EXERCISE AIM
Could you repeat the data word for word while skipping the pictures?

====

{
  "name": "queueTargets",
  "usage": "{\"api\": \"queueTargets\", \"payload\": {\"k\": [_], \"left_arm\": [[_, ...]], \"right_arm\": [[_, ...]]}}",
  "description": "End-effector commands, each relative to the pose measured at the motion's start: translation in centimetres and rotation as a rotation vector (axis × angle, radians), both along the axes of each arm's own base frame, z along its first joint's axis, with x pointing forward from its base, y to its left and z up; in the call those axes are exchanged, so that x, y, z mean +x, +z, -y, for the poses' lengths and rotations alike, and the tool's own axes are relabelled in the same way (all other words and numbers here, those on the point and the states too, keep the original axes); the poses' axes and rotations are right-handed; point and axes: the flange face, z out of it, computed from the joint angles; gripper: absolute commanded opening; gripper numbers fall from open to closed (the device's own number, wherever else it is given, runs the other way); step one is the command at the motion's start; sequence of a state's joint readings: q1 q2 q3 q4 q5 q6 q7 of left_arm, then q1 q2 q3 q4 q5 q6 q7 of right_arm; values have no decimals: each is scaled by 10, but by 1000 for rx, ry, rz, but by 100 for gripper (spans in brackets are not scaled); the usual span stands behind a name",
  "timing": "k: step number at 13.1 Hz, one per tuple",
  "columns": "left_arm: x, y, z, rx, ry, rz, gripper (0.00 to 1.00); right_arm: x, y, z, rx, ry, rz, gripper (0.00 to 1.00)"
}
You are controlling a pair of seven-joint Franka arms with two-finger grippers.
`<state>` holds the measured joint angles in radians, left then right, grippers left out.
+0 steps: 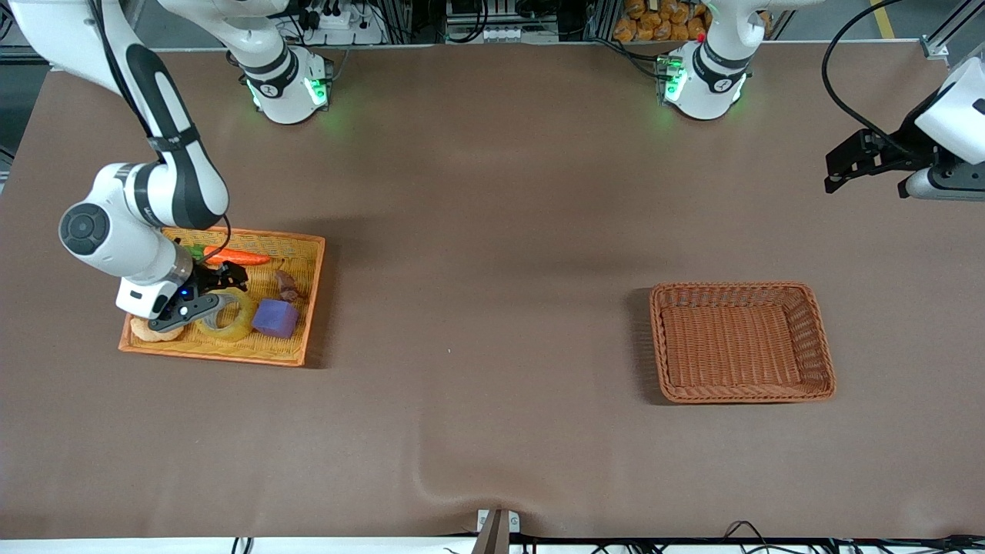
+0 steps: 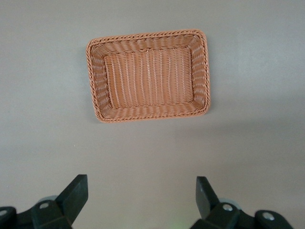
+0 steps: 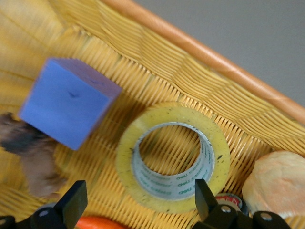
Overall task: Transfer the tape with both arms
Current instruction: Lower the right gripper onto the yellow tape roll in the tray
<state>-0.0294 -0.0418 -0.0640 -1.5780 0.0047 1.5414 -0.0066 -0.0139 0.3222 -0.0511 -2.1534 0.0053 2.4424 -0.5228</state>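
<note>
The yellow tape roll [image 1: 228, 317] lies flat in the yellow tray [image 1: 308, 308], beside the purple cube [image 1: 275, 318]. My right gripper [image 1: 225, 282] hangs low over the tray, open and empty, just above the tape. In the right wrist view the tape [image 3: 167, 193] shows its grey core; the right gripper [image 3: 139, 202] has one finger [image 3: 205, 198] by the roll's rim and the other over the tray floor. My left gripper [image 1: 833, 172] waits open and empty, high at the left arm's end of the table. In the left wrist view, the left gripper [image 2: 140, 193] is wide open.
The tray also holds a carrot [image 1: 235, 256], a brown lump [image 1: 287, 286], a bread roll [image 1: 150, 331] and a small can [image 3: 228, 200], close to the tape. An empty brown wicker basket [image 1: 669, 338] stands toward the left arm's end and shows in the left wrist view [image 2: 97, 76].
</note>
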Motion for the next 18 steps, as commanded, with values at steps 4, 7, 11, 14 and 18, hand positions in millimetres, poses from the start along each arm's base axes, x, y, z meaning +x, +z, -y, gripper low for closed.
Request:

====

SOLUTION FOR THIS PROBLEM
{
  "name": "queueTargets",
  "usage": "{\"api\": \"queueTargets\", \"payload\": {\"k\": [_], \"left_arm\": [[_, ...]], \"right_arm\": [[_, ...]]}}",
  "description": "End-effector commands, each relative to the pose measured at the motion's start: translation in centimetres and rotation as a rotation vector (axis × angle, radians), both along the axes of each arm's own base frame, z along its first joint's axis, with x pointing forward from its base, y to its left and z up; in the call those axes are exchanged, so that x, y, z mean +x, +z, -y, for the poses' lengths and rotations alike, and the tool's own axes are relabelled in the same way (all other words and numbers here, those on the point and the states too, keep the original axes); the poses' axes and rotations are right-handed; point and axes: the flange face, z out of it, computed from the joint angles; gripper: absolute commanded opening; gripper numbers fall from open to closed (the device's own number, wherever else it is given, runs the other way); step one is the command at the motion's start; sequence of a state's joint readings: q1 q2 q3 q4 q5 q6 q7 of left_arm, then q1 q2 q3 q4 q5 q6 q7 of right_arm; values have no decimals: each is scaled by 10, but by 1000 for rx, ry, rz, but by 100 for gripper (spans in brackets are not scaled); the usual span stands behind a name",
  "timing": "k: step number at 13.1 Hz, one per tuple",
  "columns": "left_arm: x, y, z, rx, ry, rz, gripper (0.00 to 1.00); right_arm: x, y, z, rx, ry, rz, gripper (0.00 to 1.00)"
}
You are controlling a pair of seven-joint Franka arms with two-finger grippers.
`<state>` holds the measured joint angles in radians, left then right, grippers left out.
+0 steps: 
+0 steps: 
+0 steps: 
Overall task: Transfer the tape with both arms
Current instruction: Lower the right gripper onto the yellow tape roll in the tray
<state>-0.0294 -0.0418 -0.0640 -1.5780 0.0047 1.5414 -0.0066 -0.0139 0.3222 -0.0511 -2.1534 0.0053 2.4424 -0.5228</state>
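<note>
The yellow tape roll [image 1: 228, 317] lies flat in the yellow tray [image 1: 308, 308], beside the purple cube [image 1: 275, 318]. My right gripper [image 1: 225, 282] hangs low over the tray, open and empty, just above the tape. In the right wrist view the tape [image 3: 167, 193] shows its grey core; the right gripper [image 3: 139, 202] has one finger [image 3: 205, 198] by the roll's rim and the other over the tray floor. My left gripper [image 1: 833, 172] waits open and empty, high at the left arm's end of the table. In the left wrist view, the left gripper [image 2: 140, 193] is wide open.
The tray also holds a carrot [image 1: 235, 256], a brown lump [image 1: 287, 286], a bread roll [image 1: 150, 331] and a small can [image 3: 228, 200], close to the tape. An empty brown wicker basket [image 1: 669, 338] stands toward the left arm's end and shows in the left wrist view [image 2: 97, 76].
</note>
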Motion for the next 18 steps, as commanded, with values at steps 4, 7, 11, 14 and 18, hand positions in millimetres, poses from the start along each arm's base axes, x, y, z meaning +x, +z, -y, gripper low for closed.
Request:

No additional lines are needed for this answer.